Measured friction with cylinder head removed.

Figure 5 shows the measured friction at the engine speed of 500 r/min; F = − m a l for 2 engine cycles with no cylinder head in place. The piston speed (equation (3)) is also plotted in the same figure. Note that except at the dead centre reversals (TDC and bottom dead centre (BDC), every 180° crank angle position) and in their immediate vicinity, the slope of the friction trace is directly proportional to that of piston speed or the relative sliding velocity Δ u . This suggests that the dominant mechanism underlying friction is through viscous shear of a lubricant film, as already discussed above. This direct proportionality is lost at the dead centre reversals, indicating the presence of some boundary friction. Therefore, a mixed regime of lubrication is prevalent at the TDC and BDC (Figure 5).
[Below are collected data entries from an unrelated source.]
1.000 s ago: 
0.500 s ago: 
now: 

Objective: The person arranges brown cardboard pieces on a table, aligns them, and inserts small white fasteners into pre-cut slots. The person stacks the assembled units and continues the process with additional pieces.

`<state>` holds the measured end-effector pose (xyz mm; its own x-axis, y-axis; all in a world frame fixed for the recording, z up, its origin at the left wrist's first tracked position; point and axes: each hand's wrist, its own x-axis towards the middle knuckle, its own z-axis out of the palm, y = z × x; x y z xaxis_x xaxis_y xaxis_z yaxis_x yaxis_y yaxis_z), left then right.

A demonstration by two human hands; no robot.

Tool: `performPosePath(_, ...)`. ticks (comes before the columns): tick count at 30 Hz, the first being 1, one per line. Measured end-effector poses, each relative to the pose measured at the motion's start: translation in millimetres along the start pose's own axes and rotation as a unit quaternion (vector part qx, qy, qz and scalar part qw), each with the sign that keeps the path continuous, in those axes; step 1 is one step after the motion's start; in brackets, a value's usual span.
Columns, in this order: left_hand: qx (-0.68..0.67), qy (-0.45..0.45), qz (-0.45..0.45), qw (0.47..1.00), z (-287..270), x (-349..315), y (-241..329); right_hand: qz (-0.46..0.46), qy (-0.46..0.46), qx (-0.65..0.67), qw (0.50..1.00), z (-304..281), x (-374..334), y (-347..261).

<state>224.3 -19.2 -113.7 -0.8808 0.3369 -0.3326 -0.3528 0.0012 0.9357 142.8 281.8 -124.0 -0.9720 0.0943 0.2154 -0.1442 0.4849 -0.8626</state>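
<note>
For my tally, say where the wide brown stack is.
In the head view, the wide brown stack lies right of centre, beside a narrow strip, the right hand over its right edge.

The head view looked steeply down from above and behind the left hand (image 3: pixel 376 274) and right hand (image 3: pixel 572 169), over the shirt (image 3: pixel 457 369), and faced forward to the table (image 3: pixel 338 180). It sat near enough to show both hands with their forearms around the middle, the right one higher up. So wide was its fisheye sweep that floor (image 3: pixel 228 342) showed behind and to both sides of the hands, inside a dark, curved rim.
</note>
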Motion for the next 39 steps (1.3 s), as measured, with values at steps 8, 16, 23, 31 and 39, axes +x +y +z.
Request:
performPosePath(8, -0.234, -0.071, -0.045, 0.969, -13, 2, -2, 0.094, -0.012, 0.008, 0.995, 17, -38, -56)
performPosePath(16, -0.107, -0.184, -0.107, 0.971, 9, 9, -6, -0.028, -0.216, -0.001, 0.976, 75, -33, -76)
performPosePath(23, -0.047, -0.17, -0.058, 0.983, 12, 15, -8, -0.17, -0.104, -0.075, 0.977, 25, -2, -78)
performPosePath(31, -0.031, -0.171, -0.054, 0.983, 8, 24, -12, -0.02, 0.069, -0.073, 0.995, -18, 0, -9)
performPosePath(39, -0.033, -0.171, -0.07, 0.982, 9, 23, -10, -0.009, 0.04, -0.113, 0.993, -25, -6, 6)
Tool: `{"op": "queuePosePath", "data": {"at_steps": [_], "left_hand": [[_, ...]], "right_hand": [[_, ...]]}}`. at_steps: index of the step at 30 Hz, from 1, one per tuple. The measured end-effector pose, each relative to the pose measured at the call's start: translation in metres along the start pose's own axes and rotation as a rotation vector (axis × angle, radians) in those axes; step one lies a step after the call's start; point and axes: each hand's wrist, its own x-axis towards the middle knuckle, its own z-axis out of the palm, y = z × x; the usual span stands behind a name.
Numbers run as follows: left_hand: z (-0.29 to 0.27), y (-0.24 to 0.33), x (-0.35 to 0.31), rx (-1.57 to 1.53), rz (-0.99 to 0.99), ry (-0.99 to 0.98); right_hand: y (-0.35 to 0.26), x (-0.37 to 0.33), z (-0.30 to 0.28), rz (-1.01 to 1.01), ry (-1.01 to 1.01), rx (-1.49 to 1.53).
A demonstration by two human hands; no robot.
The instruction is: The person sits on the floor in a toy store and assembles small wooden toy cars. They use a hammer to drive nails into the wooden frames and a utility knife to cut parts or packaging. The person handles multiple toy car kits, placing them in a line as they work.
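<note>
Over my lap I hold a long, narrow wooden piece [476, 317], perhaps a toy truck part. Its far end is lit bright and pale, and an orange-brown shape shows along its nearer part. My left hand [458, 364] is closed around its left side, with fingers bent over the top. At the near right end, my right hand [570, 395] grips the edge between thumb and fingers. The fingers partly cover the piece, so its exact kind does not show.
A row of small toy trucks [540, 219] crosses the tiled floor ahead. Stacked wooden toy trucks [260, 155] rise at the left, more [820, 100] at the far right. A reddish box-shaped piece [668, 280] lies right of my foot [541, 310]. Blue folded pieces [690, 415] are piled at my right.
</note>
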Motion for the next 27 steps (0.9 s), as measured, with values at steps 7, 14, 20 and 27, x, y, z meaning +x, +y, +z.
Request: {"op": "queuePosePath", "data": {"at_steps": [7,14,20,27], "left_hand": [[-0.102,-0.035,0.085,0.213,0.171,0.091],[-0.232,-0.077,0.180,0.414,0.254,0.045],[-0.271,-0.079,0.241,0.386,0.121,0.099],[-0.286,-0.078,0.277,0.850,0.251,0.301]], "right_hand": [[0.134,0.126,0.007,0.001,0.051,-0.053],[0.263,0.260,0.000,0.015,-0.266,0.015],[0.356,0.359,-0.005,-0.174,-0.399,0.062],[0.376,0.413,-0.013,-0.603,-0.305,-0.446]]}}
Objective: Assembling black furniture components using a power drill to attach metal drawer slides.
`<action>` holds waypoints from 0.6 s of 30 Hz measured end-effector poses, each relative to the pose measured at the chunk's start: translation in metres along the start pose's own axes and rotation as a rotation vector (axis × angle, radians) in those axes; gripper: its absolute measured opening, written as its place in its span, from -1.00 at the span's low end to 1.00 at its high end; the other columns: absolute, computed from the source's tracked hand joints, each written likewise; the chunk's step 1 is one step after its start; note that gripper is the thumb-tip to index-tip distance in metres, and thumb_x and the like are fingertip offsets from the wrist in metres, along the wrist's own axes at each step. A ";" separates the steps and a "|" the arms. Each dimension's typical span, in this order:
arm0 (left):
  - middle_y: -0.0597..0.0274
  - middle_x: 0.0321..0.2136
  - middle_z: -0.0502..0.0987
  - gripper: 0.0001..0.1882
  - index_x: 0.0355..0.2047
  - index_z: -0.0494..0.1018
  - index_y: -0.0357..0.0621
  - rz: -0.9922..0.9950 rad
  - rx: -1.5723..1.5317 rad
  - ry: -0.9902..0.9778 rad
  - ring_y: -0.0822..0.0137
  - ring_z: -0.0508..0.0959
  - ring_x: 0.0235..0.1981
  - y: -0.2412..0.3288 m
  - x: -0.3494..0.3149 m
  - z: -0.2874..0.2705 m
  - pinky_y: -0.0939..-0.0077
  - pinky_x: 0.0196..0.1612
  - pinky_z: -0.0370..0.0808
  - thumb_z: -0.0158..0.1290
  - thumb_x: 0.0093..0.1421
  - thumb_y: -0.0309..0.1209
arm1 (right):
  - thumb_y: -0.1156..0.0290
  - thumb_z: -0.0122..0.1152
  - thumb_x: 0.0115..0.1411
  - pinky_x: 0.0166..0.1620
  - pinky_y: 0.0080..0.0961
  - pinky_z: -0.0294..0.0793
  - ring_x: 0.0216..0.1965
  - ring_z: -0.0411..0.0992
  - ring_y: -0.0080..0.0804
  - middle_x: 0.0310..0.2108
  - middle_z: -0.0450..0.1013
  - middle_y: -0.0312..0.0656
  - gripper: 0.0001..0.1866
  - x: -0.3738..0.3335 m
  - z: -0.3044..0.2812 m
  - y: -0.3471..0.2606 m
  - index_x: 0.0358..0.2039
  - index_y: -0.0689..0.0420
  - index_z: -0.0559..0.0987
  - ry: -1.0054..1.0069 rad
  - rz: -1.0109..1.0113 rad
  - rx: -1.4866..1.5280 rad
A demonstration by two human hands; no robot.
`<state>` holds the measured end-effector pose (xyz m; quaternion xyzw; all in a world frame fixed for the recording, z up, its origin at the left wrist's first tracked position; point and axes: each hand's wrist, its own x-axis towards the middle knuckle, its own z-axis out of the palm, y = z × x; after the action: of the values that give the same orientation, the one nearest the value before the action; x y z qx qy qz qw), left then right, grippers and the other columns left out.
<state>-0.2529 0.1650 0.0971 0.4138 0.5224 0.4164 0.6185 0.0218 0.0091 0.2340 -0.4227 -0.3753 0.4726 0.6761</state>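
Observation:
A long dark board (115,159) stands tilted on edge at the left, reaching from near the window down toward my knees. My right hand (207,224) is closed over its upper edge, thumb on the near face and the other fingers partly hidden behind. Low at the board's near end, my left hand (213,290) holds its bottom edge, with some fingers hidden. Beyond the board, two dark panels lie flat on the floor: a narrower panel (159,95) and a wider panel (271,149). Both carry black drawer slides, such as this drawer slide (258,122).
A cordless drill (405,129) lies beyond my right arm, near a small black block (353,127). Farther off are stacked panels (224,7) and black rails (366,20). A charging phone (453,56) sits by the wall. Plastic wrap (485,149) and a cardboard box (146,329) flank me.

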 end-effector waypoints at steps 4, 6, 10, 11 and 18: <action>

The friction trace ( F = R − P r ) is presented (as is usual in all piston–liner analyses) to show the sense of friction. Therefore, at 90° crank angle (midstroke) and at intervals of 180° thereafter, there is a sense of friction reversal. If the sense of friction is ignored, this represents a minimum point with zero slope, following the slope of the piston velocity, which indicates that ν_p≡ maximum and hence a p = 0 . Therefore, using equation (1), it is clear that F = − P since m a l = 0 . It is also clear that, at these positions, a l = a p , indicating that there is no slippage between the liner and the piston surfaces (F = 0). Therefore, a change in the sense of friction occurs at the midspan piston position, with v l = v p ; thus, Δ u = 0 and viscous shear diminishes.

Engine friction under motorised and fired conditions

Most reported work with floating liners incorporated in test rigs or engines has been related to motorised engine running conditions or has been undertaken in quite-low-speed fired tests with significant noise and vibration.^23,25,26,29 However, some improvements have been made to enable measurements under fired conditions, e.g. in the paper by Furuhama and Sasaki. ²⁴ The motorised tests represent relatively cold running conditions; at low engine speeds, this corresponds to some urban driving conditions which can lead to more significant viscous frictional power loss and increased emissions. These conditions constitute parts of the North American emission cycle tests and the New European Emission Driving Cycle. ³¹ These conditions also reduce the large number of interactions that occur under fired engine running conditions, which are initiated by reduced lubricant viscosity (thinner films, and thus increased boundary interactions) and thermoelastic deformation of the liner and the piston skirt, thus reduced the running clearances.^20–22

Morris et al. ⁶ have shown through numerical analysis that thermal mixing at the inlet of the compression ring–liner contact results in a rise in the lubricant temperature above that of both the contiguous solid boundaries as the result of convective heat transfer from the surfaces into the entrant lubricant, and its subsequent shear heating. Therefore, under motorised conditions, with low solid boundary temperatures, the lubricant contact temperature remains only marginally above that in the bulk (the sump temperature). Consequently, the relatively high viscosity of cold lubricant in the motorised tests means that the dominant cyclic friction is due to lubricant viscous action in the presence of any film of lubricant. The other source of lubricant shear is due to the Poiseuille flow at the conjunctional inlet at the TDC reversal, if significant chamber pressure is generated under the motorised condition, which is around 19 bar for the Honda CRF450R engine with the cylinder head in place and motoring at 2500 r/min (Figure 6). Therefore, unlike other reported test rigs, the effect of realistic pressure loading, particularly on the compression ring conjunction, is included in the current motorised tests.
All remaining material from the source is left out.